Мы вели этот разговор в холодный осенний день, на улице хлестал проливной дождь, Мария размякла — впервые я видела ее такой, и она стала еще больше похожа на сестру. Она протянула руку, спустила и привязала полотнище, которое закрывало тир спереди, и потащила нас в свой «шатер» — так она иногда называла кибитку, служившую ей и жилищем, и средством передвижения, осуществляемого при помощи единственной хилой лошадки. Тут она поставила на стол всевозможные лакомства, которые удавалось достать только на черном рынке, и какое-то замечательное вино. Похоже было, что она давно поняла кое-что о нашем житье-бытье, по крайней мере то, о чем можно было говорить с ней открыто.
— Слушай, парень! — Она посмотрела на Георгия и на меня, дожидаясь, пока мы поедим и выпьем — в последнее время для нас такое угощение было большой редкостью. — Раз уж у вас нет никого близких, оставь у меня девочку, будет мне компания, чтобы она не голодала как собака и не скулила у чужих дверей, а ты немедля исчезай в том же направлении, что и тот стрелок.
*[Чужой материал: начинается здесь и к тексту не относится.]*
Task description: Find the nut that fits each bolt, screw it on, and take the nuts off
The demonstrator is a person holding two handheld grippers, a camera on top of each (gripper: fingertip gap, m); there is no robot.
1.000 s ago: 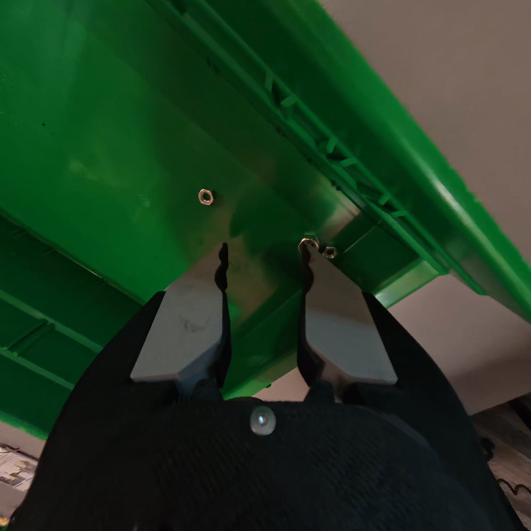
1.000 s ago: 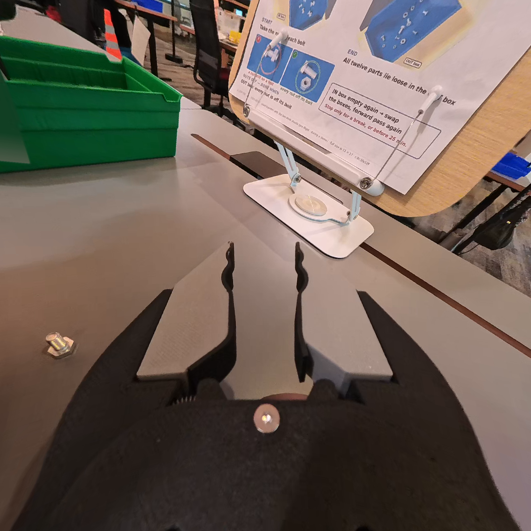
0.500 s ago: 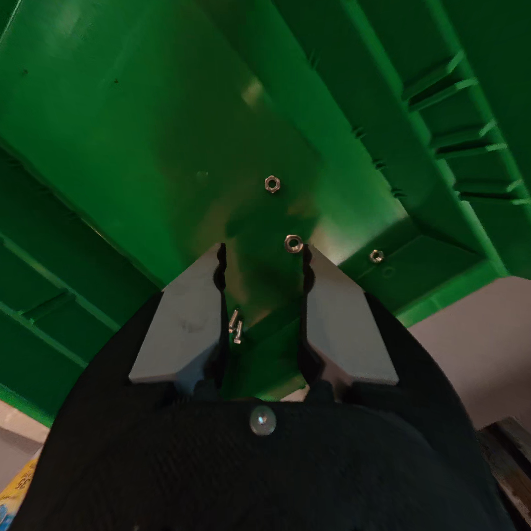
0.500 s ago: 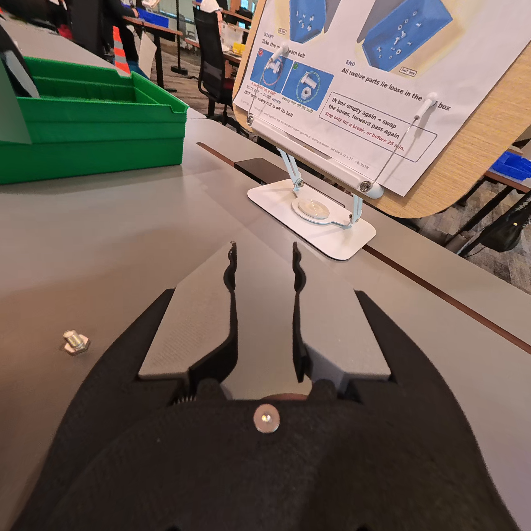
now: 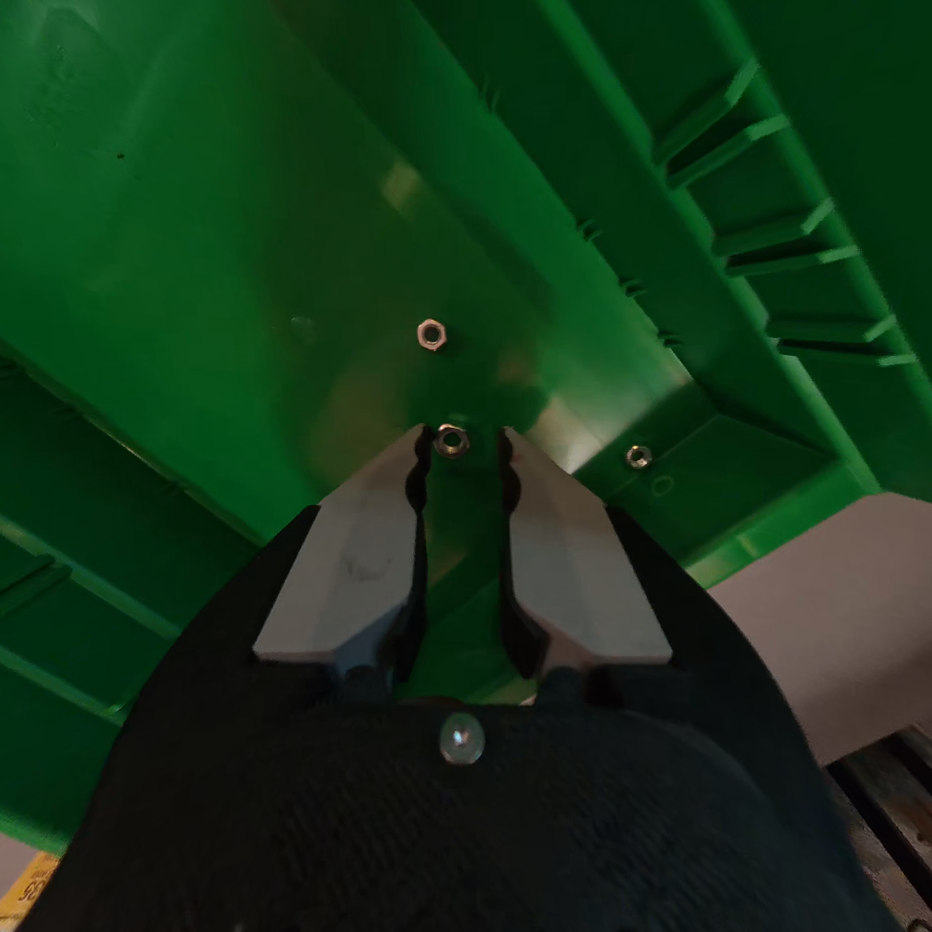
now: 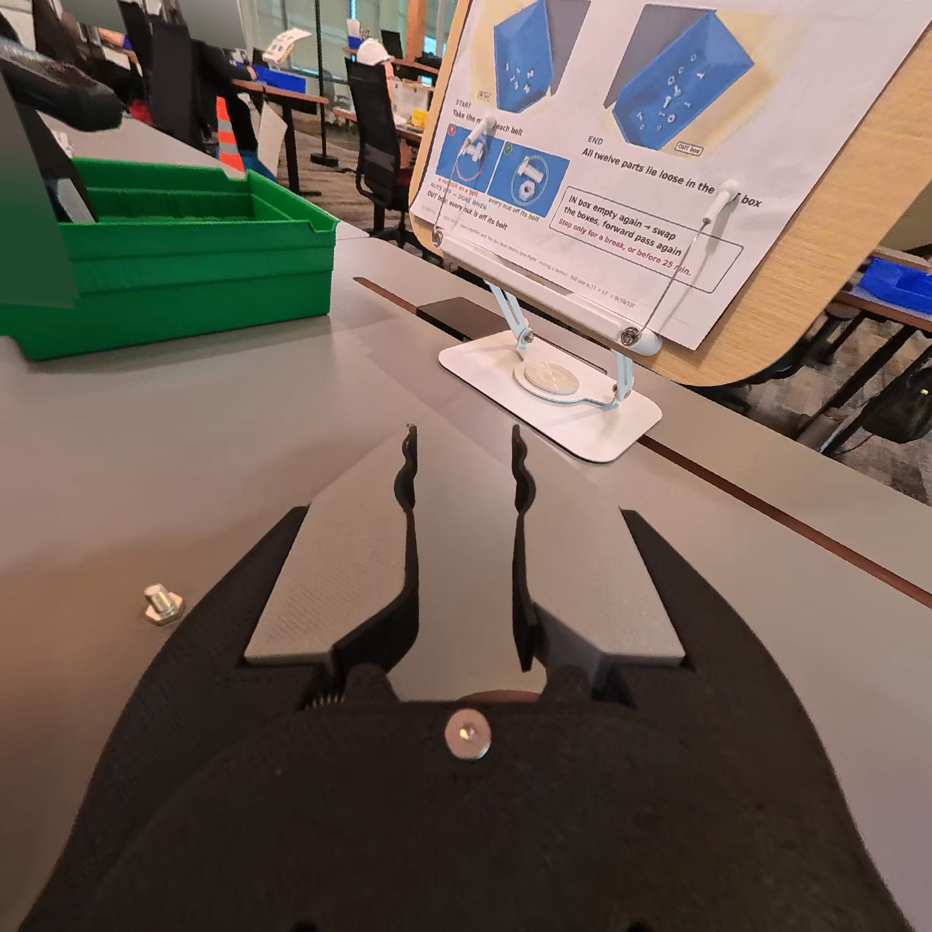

Потому что меня уже несколько раз спрашивали про тебя, а как начнут спрашивать, так, значит, в скором времени человек пропадает. И если он сам не сделает этого, ему обязательно помогут. И про другого меня тоже спрашивали. Среди этого мусора, который вертится тут каждый день возле тира, всякие попадаются. Или ты думаешь, полиция такая тупая, что не знает, где и зачем вы учитесь стрелять? Они даже отпечатки ваших пальцев сняли.
Я была так ошарашена, что не могла и рта раскрыть. Георгий первый очнулся и еще попробовал обратить все в шутку:
— Да ты, наверно, принимаешь нас за каких-то других, — но от волнения ему изменил голос, он стал хриплым и едва слышным.